Data records >>
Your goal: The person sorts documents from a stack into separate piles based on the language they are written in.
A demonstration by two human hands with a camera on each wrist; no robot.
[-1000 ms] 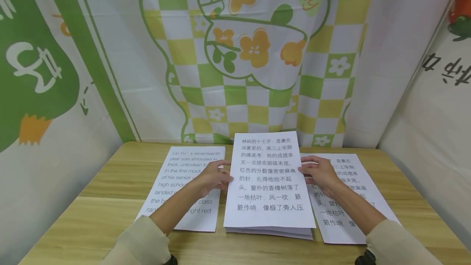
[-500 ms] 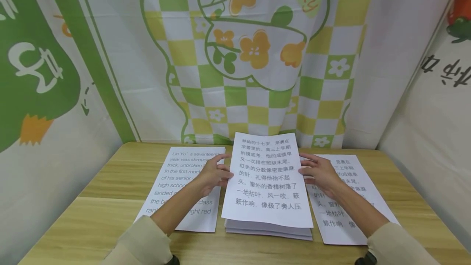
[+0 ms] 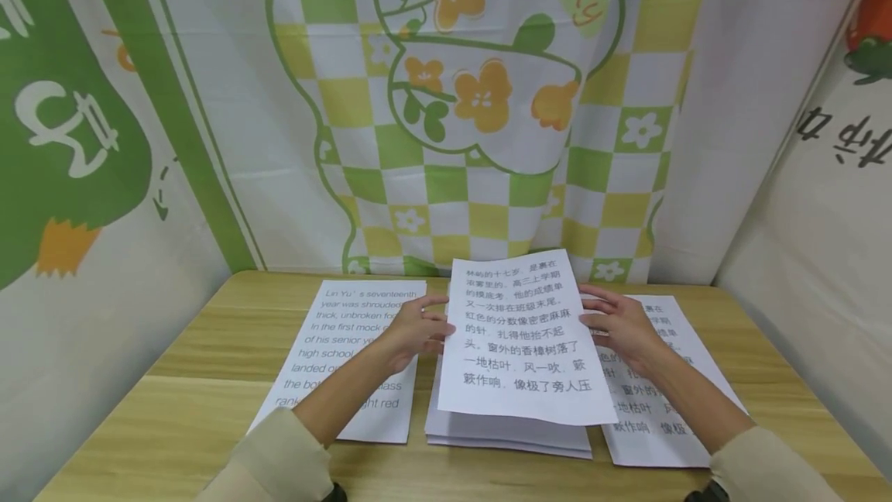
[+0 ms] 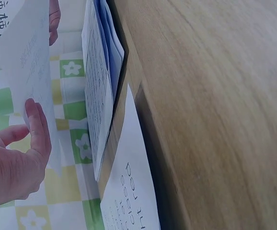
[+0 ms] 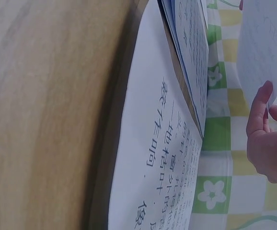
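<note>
Between my two hands a sheet of paper (image 3: 519, 359) printed with Chinese text is held up by its side edges. My left hand (image 3: 414, 335) pinches its left edge, thumb on one face and fingers behind, as the left wrist view shows. On the opposite edge my right hand (image 3: 630, 335) pinches it in the same way. Beneath hangs the middle stack of paper (image 3: 509, 438), mostly covered by the sheet in the head view. Both wrist views show the sheet raised clear above that stack.
An English-printed paper (image 3: 376, 417) lies at the left, partly under my left forearm. At the right lies a Chinese-printed paper (image 3: 655, 448), partly behind my right arm. All rest on a wooden table (image 3: 195, 378). A checked curtain (image 3: 453, 208) hangs behind the back edge.
The sheet has come up off the middle stack and shifted to the right, uncovering more of the stack's front. Both hands have moved right with it.
</note>
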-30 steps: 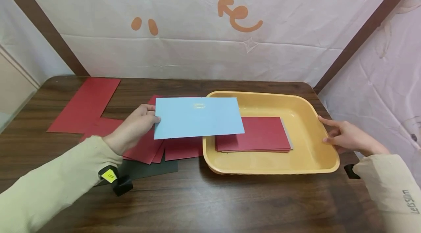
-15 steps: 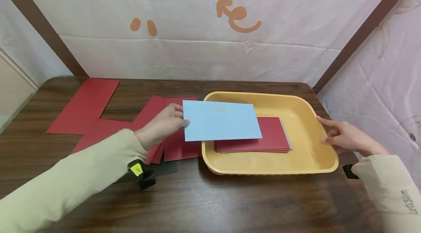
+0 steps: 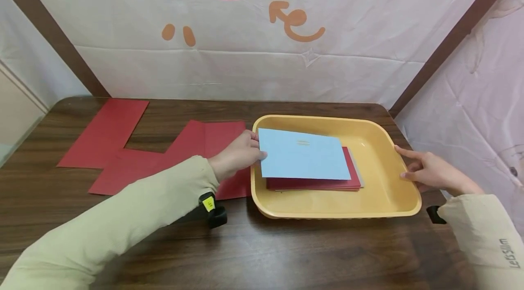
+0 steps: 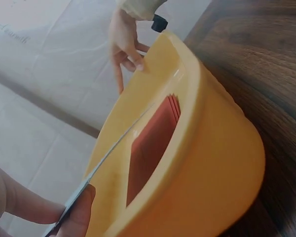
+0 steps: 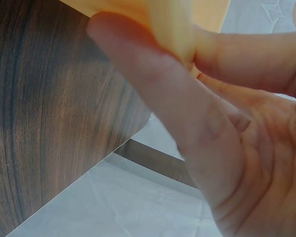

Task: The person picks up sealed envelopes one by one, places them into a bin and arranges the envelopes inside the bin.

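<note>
My left hand (image 3: 235, 157) pinches the left edge of a light blue card (image 3: 304, 155) with a small gold mark on it. The card hangs over a yellow plastic basin (image 3: 327, 206), tilted above a stack of red cards (image 3: 351, 162) lying inside. Seen from the left wrist, the light blue card (image 4: 111, 150) appears edge-on between thumb and finger, apart from the red stack (image 4: 153, 143). At the basin's right end, my right hand (image 3: 438, 172) grips the rim. The right wrist view has that rim (image 5: 172, 29) between thumb and fingers.
To the left on the brown wooden table (image 3: 286, 253) lie several red cards (image 3: 104, 133), some overlapping close to the basin's left side. My left sleeve covers part of them. Behind the table hangs a printed white cloth (image 3: 245, 69).
My left hand has carried the light blue card rightward, from above the loose red cards to above the stack in the basin. The right hand has stayed at the rim.
</note>
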Demonstrator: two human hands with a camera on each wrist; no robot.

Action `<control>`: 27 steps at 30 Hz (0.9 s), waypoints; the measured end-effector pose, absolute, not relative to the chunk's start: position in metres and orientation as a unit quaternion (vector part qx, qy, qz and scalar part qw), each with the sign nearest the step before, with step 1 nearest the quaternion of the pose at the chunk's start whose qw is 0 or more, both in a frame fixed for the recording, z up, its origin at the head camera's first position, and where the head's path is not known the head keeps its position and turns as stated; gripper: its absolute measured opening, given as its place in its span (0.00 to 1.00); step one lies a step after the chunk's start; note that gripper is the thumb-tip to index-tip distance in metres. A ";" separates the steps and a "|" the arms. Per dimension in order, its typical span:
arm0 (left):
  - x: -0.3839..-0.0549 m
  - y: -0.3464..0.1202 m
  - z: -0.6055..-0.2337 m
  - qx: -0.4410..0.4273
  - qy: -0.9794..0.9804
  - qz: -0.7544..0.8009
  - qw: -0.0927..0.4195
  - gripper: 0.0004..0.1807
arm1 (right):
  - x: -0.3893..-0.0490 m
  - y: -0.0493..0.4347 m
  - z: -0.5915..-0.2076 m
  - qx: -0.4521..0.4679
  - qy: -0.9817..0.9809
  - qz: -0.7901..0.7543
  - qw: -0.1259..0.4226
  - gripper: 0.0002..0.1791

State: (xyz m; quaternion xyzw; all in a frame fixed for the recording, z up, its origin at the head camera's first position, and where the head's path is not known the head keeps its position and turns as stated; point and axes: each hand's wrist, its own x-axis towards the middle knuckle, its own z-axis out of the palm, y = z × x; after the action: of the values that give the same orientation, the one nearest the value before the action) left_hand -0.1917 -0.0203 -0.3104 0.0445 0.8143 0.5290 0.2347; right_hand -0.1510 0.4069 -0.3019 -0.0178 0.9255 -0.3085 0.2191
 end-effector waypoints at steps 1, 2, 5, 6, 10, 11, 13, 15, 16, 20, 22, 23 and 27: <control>-0.193 -0.018 -0.311 0.045 0.817 0.525 0.233 0.22 | -0.151 0.407 -0.302 -0.015 0.925 -0.309 0.219 0.44; -0.193 -0.016 -0.312 0.046 0.820 0.522 0.233 0.22 | -0.151 0.407 -0.303 -0.016 0.926 -0.308 0.218 0.44; -0.196 -0.011 -0.315 0.045 0.824 0.514 0.234 0.19 | -0.151 0.407 -0.304 -0.020 0.927 -0.307 0.215 0.44; -0.197 -0.010 -0.316 0.045 0.825 0.512 0.235 0.19 | -0.151 0.407 -0.303 -0.019 0.927 -0.307 0.215 0.44; -0.199 -0.007 -0.318 0.048 0.826 0.508 0.239 0.18 | -0.151 0.408 -0.303 -0.019 0.924 -0.313 0.219 0.45; -0.200 -0.006 -0.318 0.049 0.825 0.508 0.241 0.19 | -0.151 0.409 -0.302 -0.017 0.923 -0.315 0.221 0.45; -0.201 -0.003 -0.319 0.055 0.827 0.505 0.241 0.19 | -0.151 0.410 -0.302 -0.018 0.922 -0.316 0.223 0.45; -0.202 -0.001 -0.320 0.060 0.832 0.497 0.240 0.21 | -0.151 0.410 -0.301 -0.021 0.922 -0.316 0.224 0.45; -0.203 0.000 -0.320 0.062 0.835 0.491 0.239 0.23 | -0.152 0.410 -0.301 -0.022 0.922 -0.315 0.224 0.45; -0.205 0.006 -0.318 0.065 0.865 0.437 0.237 0.40 | -0.152 0.410 -0.301 -0.022 0.923 -0.313 0.223 0.45; -0.206 0.009 -0.316 0.064 0.880 0.403 0.242 0.47 | -0.152 0.410 -0.301 -0.021 0.923 -0.313 0.224 0.45; -0.206 0.010 -0.316 0.063 0.887 0.386 0.245 0.49 | -0.152 0.410 -0.301 -0.021 0.923 -0.313 0.224 0.45; -0.207 0.016 -0.315 0.065 0.902 0.336 0.263 0.49 | -0.151 0.410 -0.301 -0.021 0.923 -0.313 0.225 0.45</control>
State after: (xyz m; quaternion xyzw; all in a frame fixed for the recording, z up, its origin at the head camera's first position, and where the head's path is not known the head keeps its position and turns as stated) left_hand -0.2069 0.0155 -0.3148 0.0652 0.9021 0.3361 0.2628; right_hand -0.1514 0.4096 -0.3012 -0.0209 0.9225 -0.3131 0.2247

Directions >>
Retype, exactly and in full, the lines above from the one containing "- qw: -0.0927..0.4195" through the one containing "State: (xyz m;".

Your response >>
  - qw: -0.0927..0.4195
  - gripper: 0.0004..0.1807
arm1 (right):
  - x: -0.3893..-0.0490 m
  - y: -0.0493..0.4347 m
  - z: -0.5915..-0.2076 m
  - qx: -0.4521..0.4679
  - qy: -0.9817..0.9809
  - qz: -0.7901..0.7543
  - qw: -0.1259..0.4226
  - gripper: 0.0002..0.1791

State: (xyz m; quaternion xyzw; all in a frame fixed for the recording, z up, its origin at the head camera's first position, and where the head's path is not known the head keeps its position and turns as stated; point and axes: each hand's wrist, its own x-axis towards the middle knuckle, its own z-axis out of the palm, y = z × x; after the action: of the values that give the same orientation, the one nearest the value before the action) left_hand -0.1917 -0.0203 -0.3104 0.0445 0.8143 0.5290 0.2347; right_hand -0.1510 0.4069 -0.3019 -0.0178 0.9255 -0.3085 0.2191

The exercise calls for nothing more.